Task prompt:
In the listing below, how many lines hold "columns"? Give the number only.
Dataset section START
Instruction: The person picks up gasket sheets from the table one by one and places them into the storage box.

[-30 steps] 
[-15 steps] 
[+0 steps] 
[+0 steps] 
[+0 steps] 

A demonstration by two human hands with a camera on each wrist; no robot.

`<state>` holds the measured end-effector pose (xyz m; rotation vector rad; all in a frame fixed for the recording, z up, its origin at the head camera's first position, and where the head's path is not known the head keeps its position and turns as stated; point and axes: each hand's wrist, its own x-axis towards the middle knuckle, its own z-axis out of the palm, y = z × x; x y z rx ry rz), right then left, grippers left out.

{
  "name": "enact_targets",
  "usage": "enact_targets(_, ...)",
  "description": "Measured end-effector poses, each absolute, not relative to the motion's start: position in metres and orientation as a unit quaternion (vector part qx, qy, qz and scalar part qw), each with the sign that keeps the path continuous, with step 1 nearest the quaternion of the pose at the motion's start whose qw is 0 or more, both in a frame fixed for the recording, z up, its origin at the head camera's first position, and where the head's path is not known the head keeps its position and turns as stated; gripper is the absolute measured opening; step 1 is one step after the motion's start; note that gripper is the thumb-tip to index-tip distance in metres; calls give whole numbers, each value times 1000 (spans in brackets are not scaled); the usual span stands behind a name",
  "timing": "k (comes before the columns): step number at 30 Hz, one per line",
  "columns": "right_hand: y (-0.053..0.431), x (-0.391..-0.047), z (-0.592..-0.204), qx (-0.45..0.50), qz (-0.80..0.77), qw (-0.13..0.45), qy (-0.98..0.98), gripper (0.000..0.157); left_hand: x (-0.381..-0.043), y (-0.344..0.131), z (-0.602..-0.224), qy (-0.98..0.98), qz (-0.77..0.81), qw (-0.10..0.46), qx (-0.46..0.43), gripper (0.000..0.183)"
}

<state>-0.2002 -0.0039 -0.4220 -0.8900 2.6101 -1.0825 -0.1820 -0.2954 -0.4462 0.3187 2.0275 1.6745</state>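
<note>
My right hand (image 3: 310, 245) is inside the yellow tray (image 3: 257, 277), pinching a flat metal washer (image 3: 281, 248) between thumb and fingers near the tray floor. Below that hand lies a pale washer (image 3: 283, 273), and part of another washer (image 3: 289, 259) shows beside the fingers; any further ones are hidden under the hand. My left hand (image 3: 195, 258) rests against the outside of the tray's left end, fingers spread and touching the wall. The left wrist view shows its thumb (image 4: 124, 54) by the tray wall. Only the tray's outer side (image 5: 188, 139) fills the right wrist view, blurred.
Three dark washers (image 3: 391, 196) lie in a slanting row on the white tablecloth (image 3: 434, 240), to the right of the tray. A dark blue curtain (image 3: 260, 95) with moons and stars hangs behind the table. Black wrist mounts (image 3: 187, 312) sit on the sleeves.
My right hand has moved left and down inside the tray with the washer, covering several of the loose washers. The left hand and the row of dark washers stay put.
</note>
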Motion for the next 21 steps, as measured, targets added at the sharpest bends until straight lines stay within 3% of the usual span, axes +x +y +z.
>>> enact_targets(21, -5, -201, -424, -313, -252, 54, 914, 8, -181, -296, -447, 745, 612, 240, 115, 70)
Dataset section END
Answer to the exercise:
2